The Society for Musicology in Ireland (SMI) is an Irish learned society in the field of musicology. Founded in 2003, it reflects the growing research activity and the increasing academic tuition available at Irish universities in the fields of music and musicology that has been visible since the early 1990s. [1] Since 2011, the SMI benefits from charitable tax exemption by the Revenue Commissioners.

Contents

Overview

The SMI was founded in acknowledgement of the immense increase in musical scholarship on the island of Ireland since the early 1990s. While a number of the founding members had previously been members of the Royal Musical Association (RMA) (United Kingdom), [2] the dynamic growth of the field in Ireland (including Northern Ireland) has led to the inauguration of an independent society with friendly links to the RMA.

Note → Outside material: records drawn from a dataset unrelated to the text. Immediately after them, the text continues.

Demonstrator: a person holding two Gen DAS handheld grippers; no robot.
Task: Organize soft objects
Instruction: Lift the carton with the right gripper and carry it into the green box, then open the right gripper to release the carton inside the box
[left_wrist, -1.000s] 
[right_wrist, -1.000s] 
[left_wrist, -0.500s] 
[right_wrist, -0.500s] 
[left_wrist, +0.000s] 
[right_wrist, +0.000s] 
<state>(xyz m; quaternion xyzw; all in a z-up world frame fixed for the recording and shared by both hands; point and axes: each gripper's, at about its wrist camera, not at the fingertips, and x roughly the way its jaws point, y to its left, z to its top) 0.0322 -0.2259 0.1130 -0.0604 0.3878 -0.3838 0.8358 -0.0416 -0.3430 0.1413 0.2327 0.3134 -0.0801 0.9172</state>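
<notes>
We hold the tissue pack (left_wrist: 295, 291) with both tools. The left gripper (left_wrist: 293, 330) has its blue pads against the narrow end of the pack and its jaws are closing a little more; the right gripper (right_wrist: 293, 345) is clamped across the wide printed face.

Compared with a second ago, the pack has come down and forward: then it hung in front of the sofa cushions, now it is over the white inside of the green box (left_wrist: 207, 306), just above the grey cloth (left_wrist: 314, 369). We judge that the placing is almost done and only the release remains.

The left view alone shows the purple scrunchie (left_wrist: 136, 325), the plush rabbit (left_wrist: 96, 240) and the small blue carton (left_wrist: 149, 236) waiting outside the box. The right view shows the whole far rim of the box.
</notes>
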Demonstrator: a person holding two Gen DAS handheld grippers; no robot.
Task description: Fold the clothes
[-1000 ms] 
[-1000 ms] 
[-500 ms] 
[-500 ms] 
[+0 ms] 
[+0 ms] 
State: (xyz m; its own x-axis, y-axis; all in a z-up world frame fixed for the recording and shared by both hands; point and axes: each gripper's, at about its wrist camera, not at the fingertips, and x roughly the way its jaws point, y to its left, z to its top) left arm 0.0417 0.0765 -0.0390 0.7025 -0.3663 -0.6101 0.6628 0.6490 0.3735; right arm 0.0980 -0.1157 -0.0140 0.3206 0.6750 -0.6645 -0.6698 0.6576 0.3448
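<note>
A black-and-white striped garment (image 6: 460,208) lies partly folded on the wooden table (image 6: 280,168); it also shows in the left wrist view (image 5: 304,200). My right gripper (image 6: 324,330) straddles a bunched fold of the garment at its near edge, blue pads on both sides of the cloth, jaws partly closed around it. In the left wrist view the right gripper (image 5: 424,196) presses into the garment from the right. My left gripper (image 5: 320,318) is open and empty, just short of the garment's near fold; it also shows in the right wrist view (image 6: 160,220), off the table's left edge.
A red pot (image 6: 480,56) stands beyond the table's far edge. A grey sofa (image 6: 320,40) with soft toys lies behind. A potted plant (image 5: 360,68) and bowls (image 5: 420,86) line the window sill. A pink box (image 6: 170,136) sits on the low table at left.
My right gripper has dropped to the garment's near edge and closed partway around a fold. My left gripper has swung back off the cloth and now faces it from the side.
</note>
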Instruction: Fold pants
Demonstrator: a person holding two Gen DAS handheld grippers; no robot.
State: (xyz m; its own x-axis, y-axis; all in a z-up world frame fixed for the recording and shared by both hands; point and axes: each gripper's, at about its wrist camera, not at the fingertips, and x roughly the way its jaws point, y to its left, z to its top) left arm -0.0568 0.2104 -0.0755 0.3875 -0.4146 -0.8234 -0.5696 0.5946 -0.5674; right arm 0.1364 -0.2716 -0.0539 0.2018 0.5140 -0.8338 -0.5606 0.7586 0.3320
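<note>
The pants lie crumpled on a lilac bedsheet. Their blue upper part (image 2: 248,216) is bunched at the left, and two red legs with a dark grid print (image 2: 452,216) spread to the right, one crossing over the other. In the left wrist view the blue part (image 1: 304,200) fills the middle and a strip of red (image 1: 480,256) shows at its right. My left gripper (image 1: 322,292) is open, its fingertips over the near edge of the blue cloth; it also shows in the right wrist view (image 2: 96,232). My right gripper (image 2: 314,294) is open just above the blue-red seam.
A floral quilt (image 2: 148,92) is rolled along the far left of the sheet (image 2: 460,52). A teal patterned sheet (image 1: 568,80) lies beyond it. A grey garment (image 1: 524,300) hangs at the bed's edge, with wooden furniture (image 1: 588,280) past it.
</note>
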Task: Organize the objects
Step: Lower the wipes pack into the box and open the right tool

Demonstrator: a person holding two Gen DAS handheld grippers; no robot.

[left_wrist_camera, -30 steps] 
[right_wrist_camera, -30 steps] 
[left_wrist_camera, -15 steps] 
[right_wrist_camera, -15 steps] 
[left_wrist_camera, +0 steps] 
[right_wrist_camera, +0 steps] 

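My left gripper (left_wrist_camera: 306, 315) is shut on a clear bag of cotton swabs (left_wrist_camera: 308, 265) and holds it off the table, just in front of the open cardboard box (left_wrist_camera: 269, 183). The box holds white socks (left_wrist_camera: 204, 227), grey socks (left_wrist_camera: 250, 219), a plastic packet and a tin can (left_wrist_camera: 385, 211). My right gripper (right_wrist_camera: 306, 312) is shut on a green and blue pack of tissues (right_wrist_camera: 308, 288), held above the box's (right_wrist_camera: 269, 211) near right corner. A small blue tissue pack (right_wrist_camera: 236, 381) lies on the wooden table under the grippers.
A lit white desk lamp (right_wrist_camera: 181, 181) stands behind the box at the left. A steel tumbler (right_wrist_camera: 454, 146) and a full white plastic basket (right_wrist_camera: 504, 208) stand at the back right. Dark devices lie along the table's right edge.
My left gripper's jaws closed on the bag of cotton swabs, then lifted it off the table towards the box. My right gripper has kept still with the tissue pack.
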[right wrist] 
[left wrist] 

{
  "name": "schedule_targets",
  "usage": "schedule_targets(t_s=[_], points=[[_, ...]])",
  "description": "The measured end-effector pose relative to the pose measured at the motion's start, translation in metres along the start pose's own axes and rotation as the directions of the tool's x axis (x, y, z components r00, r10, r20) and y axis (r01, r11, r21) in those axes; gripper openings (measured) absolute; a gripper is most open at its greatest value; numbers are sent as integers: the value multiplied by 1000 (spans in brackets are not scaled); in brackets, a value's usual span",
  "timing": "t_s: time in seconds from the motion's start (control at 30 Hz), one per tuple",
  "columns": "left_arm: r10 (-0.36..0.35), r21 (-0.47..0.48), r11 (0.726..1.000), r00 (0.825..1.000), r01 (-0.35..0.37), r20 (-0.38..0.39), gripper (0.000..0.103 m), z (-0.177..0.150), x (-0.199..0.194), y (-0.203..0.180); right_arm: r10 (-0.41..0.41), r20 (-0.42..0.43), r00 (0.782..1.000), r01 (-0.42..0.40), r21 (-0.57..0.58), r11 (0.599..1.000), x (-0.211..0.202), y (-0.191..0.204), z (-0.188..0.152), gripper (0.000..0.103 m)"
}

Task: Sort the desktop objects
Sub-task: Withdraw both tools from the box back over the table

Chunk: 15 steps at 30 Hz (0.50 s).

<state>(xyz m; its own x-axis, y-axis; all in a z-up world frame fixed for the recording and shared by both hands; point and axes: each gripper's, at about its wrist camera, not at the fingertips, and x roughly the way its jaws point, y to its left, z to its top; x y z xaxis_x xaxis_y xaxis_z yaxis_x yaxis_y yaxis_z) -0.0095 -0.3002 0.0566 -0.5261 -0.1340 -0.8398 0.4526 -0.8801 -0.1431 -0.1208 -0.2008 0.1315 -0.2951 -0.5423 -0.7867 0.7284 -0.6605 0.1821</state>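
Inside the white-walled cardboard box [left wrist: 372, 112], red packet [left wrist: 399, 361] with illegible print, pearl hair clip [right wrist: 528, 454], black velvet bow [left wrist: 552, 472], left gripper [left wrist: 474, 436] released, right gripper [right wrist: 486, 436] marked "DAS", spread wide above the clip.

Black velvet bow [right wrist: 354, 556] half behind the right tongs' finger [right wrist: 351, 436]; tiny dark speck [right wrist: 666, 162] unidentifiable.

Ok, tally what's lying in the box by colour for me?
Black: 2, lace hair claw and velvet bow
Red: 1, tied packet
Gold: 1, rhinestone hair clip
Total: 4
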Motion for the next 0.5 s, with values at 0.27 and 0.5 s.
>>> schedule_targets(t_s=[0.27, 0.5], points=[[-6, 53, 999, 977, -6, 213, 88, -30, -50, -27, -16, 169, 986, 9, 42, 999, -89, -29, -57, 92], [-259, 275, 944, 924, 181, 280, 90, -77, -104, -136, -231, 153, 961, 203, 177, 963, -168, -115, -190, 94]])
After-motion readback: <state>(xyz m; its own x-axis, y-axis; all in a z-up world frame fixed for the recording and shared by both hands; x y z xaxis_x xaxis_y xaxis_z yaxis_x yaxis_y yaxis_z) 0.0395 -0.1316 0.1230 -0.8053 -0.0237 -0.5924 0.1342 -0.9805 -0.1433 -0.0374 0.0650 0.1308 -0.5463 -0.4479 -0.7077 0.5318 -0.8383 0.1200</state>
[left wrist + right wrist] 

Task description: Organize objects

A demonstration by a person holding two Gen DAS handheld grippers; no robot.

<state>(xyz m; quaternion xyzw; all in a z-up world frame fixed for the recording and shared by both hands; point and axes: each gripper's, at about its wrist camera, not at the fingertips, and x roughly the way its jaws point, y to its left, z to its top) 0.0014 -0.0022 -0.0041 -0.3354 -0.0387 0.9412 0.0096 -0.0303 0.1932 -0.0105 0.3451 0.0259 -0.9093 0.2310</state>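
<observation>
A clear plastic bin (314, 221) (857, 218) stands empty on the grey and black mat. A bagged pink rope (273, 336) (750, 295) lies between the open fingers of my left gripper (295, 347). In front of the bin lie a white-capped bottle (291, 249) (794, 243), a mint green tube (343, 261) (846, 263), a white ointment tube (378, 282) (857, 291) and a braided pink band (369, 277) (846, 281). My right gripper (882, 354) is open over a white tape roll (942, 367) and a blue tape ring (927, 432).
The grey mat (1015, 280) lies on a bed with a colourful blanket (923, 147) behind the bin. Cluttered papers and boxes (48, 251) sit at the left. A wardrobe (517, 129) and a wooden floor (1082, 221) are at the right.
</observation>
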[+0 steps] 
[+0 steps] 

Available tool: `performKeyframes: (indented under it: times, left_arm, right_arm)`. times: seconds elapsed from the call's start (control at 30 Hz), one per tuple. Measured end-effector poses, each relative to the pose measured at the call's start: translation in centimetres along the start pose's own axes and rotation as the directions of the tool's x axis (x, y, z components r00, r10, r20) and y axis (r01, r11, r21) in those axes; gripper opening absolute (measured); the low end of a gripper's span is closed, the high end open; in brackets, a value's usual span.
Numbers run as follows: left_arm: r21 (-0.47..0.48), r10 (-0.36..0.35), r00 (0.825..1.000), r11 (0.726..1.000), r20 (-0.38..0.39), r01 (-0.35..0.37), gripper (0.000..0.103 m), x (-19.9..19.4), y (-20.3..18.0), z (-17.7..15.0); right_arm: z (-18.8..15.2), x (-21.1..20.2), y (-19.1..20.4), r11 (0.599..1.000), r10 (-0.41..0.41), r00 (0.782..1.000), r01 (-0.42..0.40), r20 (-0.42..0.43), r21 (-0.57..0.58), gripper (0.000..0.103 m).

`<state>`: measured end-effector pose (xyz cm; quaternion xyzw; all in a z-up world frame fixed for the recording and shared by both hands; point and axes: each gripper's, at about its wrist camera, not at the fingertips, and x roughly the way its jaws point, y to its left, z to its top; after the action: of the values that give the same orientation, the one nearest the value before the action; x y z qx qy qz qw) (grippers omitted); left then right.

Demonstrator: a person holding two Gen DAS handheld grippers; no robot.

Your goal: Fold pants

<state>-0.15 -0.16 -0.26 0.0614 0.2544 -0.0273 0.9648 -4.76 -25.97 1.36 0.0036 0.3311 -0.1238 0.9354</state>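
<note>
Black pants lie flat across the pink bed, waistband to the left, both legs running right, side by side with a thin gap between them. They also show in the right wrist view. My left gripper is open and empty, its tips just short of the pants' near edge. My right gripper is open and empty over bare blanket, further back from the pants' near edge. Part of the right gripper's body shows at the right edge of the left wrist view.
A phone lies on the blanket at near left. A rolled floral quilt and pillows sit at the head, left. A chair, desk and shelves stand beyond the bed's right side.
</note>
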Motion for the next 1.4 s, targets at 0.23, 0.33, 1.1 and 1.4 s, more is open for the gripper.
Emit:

The SMI's constitution describes the main object of the society as "the advancement of education, specifically in the field of musicology, and to promote and foster musical scholarship in all its forms throughout Ireland, north and south by organizing annual conferences, generating publications, and maintaining a website which contains relevant expert resources which are freely and publicly available". [3]

The society organises an annual plenary conference, usually around June, an annual postgraduate plenary conference in January that is held in conjunction with the Irish national committee of the International Council for Traditional Music (ICTM-IE) as well as a number of associated events per year on varying topics on the initiative of music departments around the country. [4]

Members and other scholars publish their research in the peer-reviewed Journal of the Society for Musicology in Ireland (JSMI) and the book series Irish Musical Studies. [5]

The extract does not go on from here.